There’s been a lot of attention lately on tests. State and district leaders say they want to cut out the ones that are redundant and unhelpful. And former President Bill Clinton (and both teachers unions) had advocated for testing only in certain grade spans, not every year.
Now Linda Darling-Hammond, a Stanford professor often identified with the progressive wing of the Democratic party, and others, including Gene Wilhoit, the former executive director of the Council of Chief State School Officers, have come out with a proposal that envisions a new approach to accountability and testing. Less frequent state summative assessments are only one part of the picture.
The policy brief, released Thursday, is co-authored by Darling-Hammond, Wilhoit, and Linda Pittenger, the chief operating officer for the Center for Innovation in Education at the University of Kentucky. The proposal is informed by a journal article, also written by the trio, that came out in August, and considers what a new accountability system might look like in a hypothetical “51st state.”
Here are some key features of their proposal:
- State summative assessments wouldn’t have to be annual. Instead, tests could be given in certain grades. That’s an idea that’s been embraced by both the National Education Association and the American Federation of Teachers, as well as former President Bill Clinton and a smattering of lawmakers on Capitol Hill.
- Assessments should move beyond the fill-in-the-bubble, criterion-referenced tests to include more open-ended items and performance tasks, such as research inquiries, scientific investigation, and literary analyses. That’s something New Hampshire is doing through its competency-based system, which envisions local tests as a supplement to the Smarter Balanced consortium’s assessments. The Granite state is in talks with the U.S. Department of Education about revising its waiver from the No Child Left Behind Act to accommodate a pilot program in which a handful of districts would take summative state assessments only in certain grade-spans, and would use local tests in other years.
- States and districts should consider factors other than just test scores in their accountability systems. That’s something that the seven CORE districts in California, which have received the only district-level NCLB waiver, are trying out. Their system considers factors like social and emotional learning and school climate.
- School improvement efforts should consider something along the lines of an approach sometimes used in England, in which a group of seasoned, proven educators essentially do a deep diagnosis of a school and its root issues. Several states are already experimenting with something like this, including New York, Rhode Island, and Kentucky. (I wrote about the Bluegrass state’s use of veteran educators in turning around low-performing schools here.)

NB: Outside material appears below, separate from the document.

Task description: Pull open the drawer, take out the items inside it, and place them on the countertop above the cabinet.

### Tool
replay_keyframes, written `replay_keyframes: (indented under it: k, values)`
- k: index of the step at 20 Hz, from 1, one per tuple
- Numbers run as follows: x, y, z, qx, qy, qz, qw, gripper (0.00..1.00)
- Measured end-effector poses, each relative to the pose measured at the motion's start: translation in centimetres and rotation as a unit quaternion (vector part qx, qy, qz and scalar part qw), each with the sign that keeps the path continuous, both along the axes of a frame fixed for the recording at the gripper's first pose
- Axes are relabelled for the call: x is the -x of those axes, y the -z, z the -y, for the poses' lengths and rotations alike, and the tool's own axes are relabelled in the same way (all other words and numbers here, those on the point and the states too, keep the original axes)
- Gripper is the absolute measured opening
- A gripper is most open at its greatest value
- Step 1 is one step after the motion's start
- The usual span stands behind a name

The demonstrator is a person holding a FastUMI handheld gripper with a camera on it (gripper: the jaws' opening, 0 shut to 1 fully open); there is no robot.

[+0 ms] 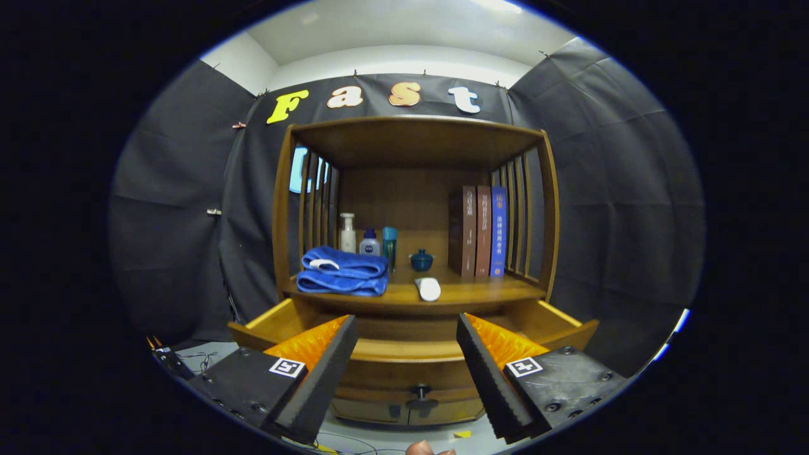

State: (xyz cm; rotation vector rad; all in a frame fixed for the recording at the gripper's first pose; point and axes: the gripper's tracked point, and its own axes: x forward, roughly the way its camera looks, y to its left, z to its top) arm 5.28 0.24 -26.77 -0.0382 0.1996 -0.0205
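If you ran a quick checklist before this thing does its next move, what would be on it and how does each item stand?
1. Wooden drawer pulled open under the shelf: ok, it juts out toward the fingers.
2. Gripper open with nothing between the fingers: ok.
3. Items left inside the drawer: cannot tell, its front wall hides the inside.
4. Free spot on the wooden countertop: ok, bare wood ahead of the standing books.
5. Small white oval object resting on the countertop: ok, beside the folded blue towel.
6. Fingers lined up with the drawer: ok, it lies just ahead.
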Motion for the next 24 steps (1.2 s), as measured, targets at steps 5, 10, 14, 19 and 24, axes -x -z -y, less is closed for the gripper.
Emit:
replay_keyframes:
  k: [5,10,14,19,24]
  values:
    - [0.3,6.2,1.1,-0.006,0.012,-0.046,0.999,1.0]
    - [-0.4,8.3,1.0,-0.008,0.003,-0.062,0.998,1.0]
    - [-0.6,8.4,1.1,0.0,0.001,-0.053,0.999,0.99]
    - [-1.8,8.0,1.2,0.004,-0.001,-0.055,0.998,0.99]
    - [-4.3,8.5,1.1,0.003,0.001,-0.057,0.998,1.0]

Anne Hyslop, a senior policy analyst at Bellwether Education Partners, noted that there are a few things missing from this framework. First off, it seems there’s no clear role for the feds in this mythical 51st state.

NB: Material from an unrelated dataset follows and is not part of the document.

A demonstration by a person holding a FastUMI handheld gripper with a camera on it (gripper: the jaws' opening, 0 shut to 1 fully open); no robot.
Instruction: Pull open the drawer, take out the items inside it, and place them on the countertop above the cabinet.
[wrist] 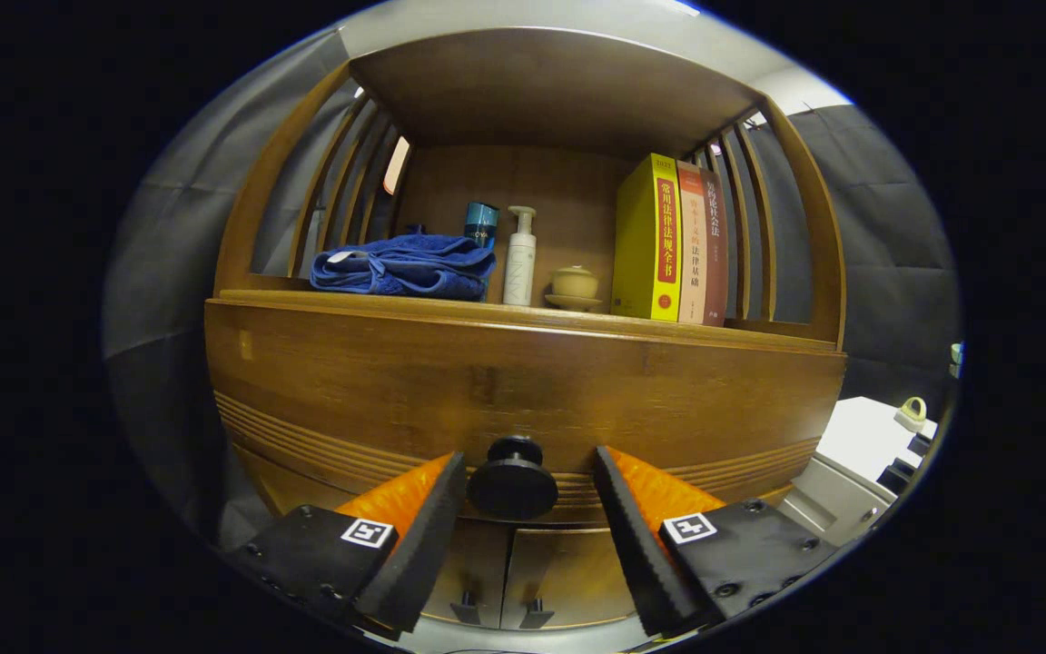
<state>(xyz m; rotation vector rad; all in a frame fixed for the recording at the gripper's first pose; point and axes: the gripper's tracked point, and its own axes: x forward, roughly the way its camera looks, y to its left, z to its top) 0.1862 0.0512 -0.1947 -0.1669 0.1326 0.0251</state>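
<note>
A wooden cabinet faces me with its drawer front closed. The drawer's round black knob sits between my two orange-and-black fingers, with a small gap on each side. My gripper is open around the knob, neither pad pressing on it. The countertop runs just above the drawer, under an open shelf frame. The drawer's contents are hidden.
On the countertop lie a folded blue towel, a teal can, a white pump bottle, a small lidded cup on a saucer and three upright books. Two small cabinet doors sit below the drawer. White equipment stands at right.
</note>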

And second, some of the models the report embraces haven’t worked so well on the ground, particularly California’s CORE waiver, which is currently onhigh-risk status with the Education Department.

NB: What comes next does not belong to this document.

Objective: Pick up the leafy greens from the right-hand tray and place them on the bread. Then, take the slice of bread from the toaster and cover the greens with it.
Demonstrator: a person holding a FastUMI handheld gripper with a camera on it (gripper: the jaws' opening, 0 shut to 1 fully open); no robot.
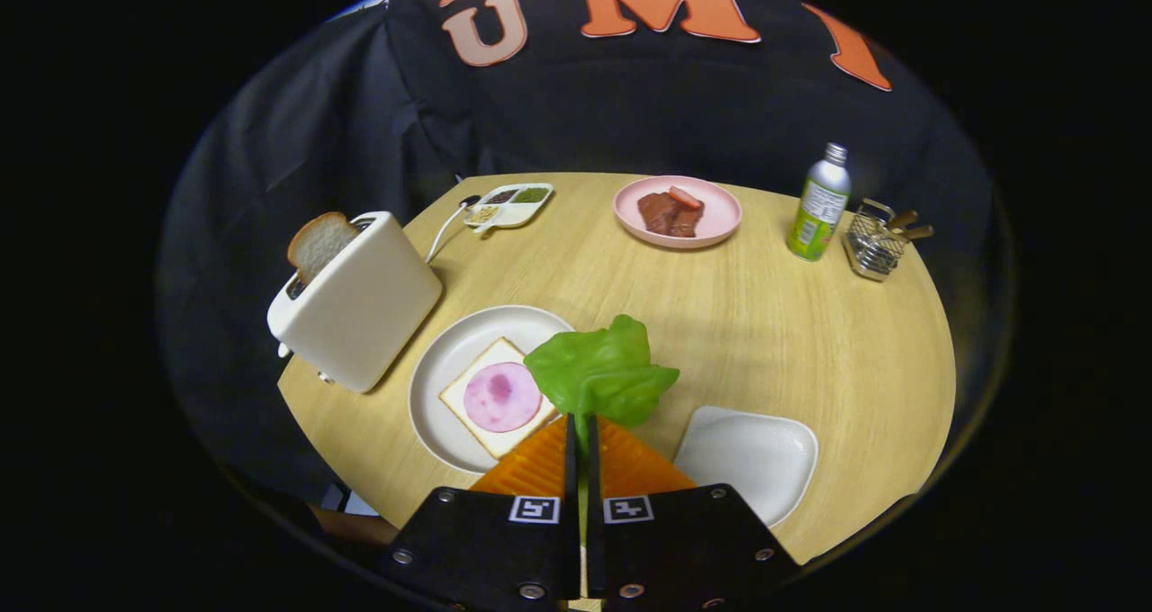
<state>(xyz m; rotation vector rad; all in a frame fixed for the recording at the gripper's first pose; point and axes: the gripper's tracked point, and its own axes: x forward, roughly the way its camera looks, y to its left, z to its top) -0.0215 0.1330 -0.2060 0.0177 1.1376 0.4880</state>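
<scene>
My gripper (581, 427) is shut on the stem of a bright green lettuce leaf (601, 373), which hangs above the table between the two near dishes. Just left of the fingers a round white plate (441, 360) holds a slice of bread (470, 382) topped with a pink ham round (501, 397). The leaf's left edge overlaps that plate's rim in view. Further left stands a cream toaster (360, 301) with a slice of bread (317, 243) sticking out of its slot. To the right of the fingers lies the bare white square tray (747, 454).
At the back of the round wooden table (765, 324) are a pink plate with meat pieces (677, 211), a small divided condiment dish (509, 204), a green-labelled bottle (819, 205) and a wire basket (876, 243). The toaster's white cord (445, 225) runs toward the table's far edge.
</scene>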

“The California district waiver is held up as a model accountability system for the future—without any recognition of the numerous delays, implementation and capacity challenges, and lack of data on the effectiveness of their approach,” Hyslop wrote in an email. “In reality, most of what the CORE districts proposed to do hasn’t happened. Their accountability system to date has functioned much like NCLB. And worse, the CORE districts’ are at-risk of losing their waiver! Yet this isn’t even acknowledged.”
Some background on the reports’ authors: Darling-Hammond served as an education advisor to President Barack Obama’s 2008 presidential campaign, but left before the administration’s education agenda really got off the ground. And Wilhoit was the executive director of the CCSSO when the common-core standards initiative was just getting started. He had previously been the education commissioner in Kentucky.